◆ **Work request**
Exact copy, no pictures: return all the data below as written.

++++++++++

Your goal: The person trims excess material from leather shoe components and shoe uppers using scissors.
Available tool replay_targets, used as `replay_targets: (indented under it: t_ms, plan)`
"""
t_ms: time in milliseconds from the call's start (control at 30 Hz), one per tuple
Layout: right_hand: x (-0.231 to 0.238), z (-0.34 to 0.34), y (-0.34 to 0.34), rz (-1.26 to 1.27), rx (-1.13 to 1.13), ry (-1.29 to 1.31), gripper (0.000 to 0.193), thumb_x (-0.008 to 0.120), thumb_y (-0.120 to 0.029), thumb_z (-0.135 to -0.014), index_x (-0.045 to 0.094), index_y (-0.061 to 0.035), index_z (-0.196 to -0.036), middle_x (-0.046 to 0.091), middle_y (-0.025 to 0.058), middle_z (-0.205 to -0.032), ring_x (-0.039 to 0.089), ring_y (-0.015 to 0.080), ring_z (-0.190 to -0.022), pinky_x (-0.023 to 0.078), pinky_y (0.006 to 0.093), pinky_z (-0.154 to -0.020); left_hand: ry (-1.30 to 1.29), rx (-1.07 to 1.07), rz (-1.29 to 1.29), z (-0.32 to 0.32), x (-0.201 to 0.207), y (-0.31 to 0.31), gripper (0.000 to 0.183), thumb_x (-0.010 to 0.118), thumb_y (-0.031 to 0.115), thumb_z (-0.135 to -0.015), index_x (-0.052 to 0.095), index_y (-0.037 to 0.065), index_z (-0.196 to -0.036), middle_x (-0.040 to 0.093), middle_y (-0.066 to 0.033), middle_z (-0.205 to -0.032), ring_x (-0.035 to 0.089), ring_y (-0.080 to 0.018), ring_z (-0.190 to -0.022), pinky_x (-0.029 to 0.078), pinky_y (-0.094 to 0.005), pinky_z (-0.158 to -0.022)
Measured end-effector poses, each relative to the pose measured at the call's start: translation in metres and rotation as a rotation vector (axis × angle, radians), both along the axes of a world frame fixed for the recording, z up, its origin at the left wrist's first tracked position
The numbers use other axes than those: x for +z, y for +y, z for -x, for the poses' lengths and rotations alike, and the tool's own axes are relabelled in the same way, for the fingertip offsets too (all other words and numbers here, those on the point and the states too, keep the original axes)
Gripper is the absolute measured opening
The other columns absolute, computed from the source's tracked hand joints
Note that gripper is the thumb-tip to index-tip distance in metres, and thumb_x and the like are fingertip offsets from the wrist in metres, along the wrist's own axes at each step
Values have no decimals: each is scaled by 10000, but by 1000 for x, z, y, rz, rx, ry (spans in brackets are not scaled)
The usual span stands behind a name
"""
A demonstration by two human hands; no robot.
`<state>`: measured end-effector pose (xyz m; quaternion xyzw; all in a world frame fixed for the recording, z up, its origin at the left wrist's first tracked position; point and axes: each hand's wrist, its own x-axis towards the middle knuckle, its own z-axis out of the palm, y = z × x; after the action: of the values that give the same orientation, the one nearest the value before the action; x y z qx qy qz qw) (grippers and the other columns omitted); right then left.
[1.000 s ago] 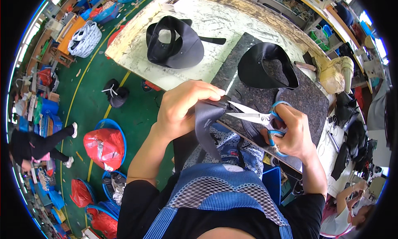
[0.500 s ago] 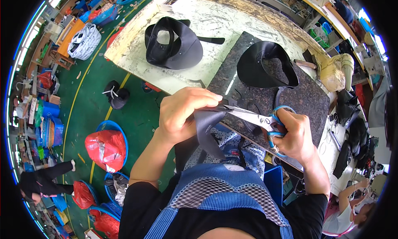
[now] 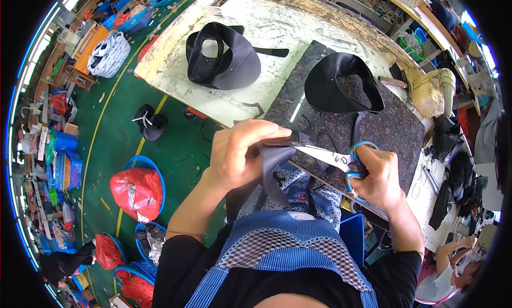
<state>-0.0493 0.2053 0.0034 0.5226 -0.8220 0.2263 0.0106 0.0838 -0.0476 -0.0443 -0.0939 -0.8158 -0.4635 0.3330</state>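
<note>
My left hand (image 3: 234, 152) is closed on a black leather-like piece (image 3: 275, 172), thumb and fingers pinching its upper edge; its lower end hangs in a curved flap above my lap. In my right hand (image 3: 380, 175) are scissors (image 3: 335, 157) with blue handles, my fingers through the loops. Their blades point left and meet the piece's edge just beside my left fingertips; the tips are partly hidden by the black material. Beyond my hands, a curved black visor-like piece (image 3: 341, 89) rests on a dark stone slab (image 3: 392, 132). A similar black piece with a strap (image 3: 234, 65) lies farther left.
The worn white table (image 3: 277, 25) has a raised wooden edge. A thin black offcut (image 3: 253, 108) lies at its near edge. Right of the slab are a wooden-handled tool (image 3: 392, 82) and black scraps (image 3: 453, 169). Blue baskets with red bags (image 3: 137, 193) stand on the green floor.
My left hand and the black piece have shifted slightly right and down. The scissor handles have drawn a little closer together. A person at the lower left has moved down the picture.
</note>
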Motion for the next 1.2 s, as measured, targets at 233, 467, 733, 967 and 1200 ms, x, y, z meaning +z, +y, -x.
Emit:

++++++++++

◆ **Response area**
Your goal: The person trims excess material from leather shoe components and shoe uppers using scissors.
Available tool replay_targets, used as `replay_targets: (indented under it: t_ms, plan)`
"""
t_ms: time in milliseconds from the call's start (control at 30 Hz), one per tuple
Layout: right_hand: x (-0.231 to 0.238), z (-0.34 to 0.34), y (-0.34 to 0.34), rz (-1.26 to 1.27), rx (-1.13 to 1.13), ry (-1.29 to 1.31), gripper (0.000 to 0.193), thumb_x (-0.008 to 0.120), thumb_y (-0.120 to 0.029), thumb_z (-0.135 to -0.014), index_x (-0.045 to 0.094), index_y (-0.061 to 0.035), index_z (-0.196 to -0.036), middle_x (-0.046 to 0.091), middle_y (-0.025 to 0.058), middle_z (-0.205 to -0.032), ring_x (-0.039 to 0.089), ring_y (-0.015 to 0.080), ring_z (-0.190 to -0.022), pinky_x (-0.023 to 0.078), pinky_y (0.006 to 0.093), pinky_z (-0.154 to -0.020); left_hand: ry (-1.30 to 1.29), rx (-1.07 to 1.07), rz (-1.29 to 1.29), z (-0.32 to 0.32), x (-0.201 to 0.207), y (-0.31 to 0.31), gripper (0.000 to 0.183), thumb_x (-0.010 to 0.118), thumb_y (-0.031 to 0.115), thumb_z (-0.135 to -0.015), index_x (-0.052 to 0.095), index_y (-0.037 to 0.065), index_z (-0.196 to -0.036), middle_x (-0.040 to 0.093), middle_y (-0.066 to 0.033), middle_z (-0.205 to -0.032), ring_x (-0.035 to 0.089), ring_y (-0.080 to 0.018), ring_z (-0.190 to -0.022), pinky_x (-0.029 to 0.078), pinky_y (-0.094 to 0.005), pinky_z (-0.158 to -0.022)
Measured end-effector poses, each relative to the pose measured at the call's start: translation in metres and rotation as a rotation vector (axis × angle, radians), both along the axes of a world frame fixed for the recording, z up, its origin at the left wrist's first tracked position
The numbers use other axes than those: x for +z, y for +y, z for -x, for the poses' lengths and rotations alike, and the tool's own axes are relabelled in the same way, for the fingertip offsets too (all other words and numbers here, those on the point and the states too, keep the original axes)
Gripper is the absolute measured opening
The other columns absolute, computed from the source's tracked hand joints
Note that gripper is the thumb-tip to index-tip distance in metres, and thumb_x and the like are fingertip offsets from the wrist in metres, along the wrist's own axes at each step
Values have no decimals: each is scaled by 10000, but by 1000 for x, z, y, rz, rx, ry (spans in brackets are not scaled)
The usual span stands behind a name
"""
A demonstration by two human hands; no robot.
`<state>`: measured end-effector pose (xyz m; quaternion xyzw; all in a world frame fixed for the recording, z up, its origin at the left wrist's first tracked position; point and axes: each hand's wrist, its own x-axis towards the middle knuckle, its own z-axis out of the palm, y = z × x; after the action: of the values that give the same orientation, the one nearest the value before the action; x y z qx qy qz qw) (grippers and the other columns omitted); right then left.
[1.000 s ago] 
[0.500 s ago] 
[now] 
<state>-0.0493 0.2053 0.0034 0.5226 -0.8220 0.2263 0.0106 0.0838 -0.0476 -0.0443 -0.0939 -0.8158 -0.4635 0.3330</state>
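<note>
My left hand (image 3: 234, 152) is closed on a black leather-like piece (image 3: 275, 172), thumb and fingers pinching its upper edge; its lower end hangs in a curved flap above my lap. In my right hand (image 3: 380, 175) are scissors (image 3: 335, 157) with blue handles, my fingers through the loops. Their blades point left and meet the piece's edge just beside my left fingertips; the tips are partly hidden by the black material. Beyond my hands, a curved black visor-like piece (image 3: 341, 89) rests on a dark stone slab (image 3: 392, 132). A similar black piece with a strap (image 3: 234, 65) lies farther left.
The worn white table (image 3: 277, 25) has a raised wooden edge. A thin black offcut (image 3: 253, 108) lies at its near edge. Right of the slab are a wooden-handled tool (image 3: 392, 82) and black scraps (image 3: 453, 169). Blue baskets with red bags (image 3: 137, 193) stand on the green floor.
My left hand and the black piece have shifted slightly right and down. The scissor handles have drawn a little closer together. A person at the lower left has moved down the picture.
</note>
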Motion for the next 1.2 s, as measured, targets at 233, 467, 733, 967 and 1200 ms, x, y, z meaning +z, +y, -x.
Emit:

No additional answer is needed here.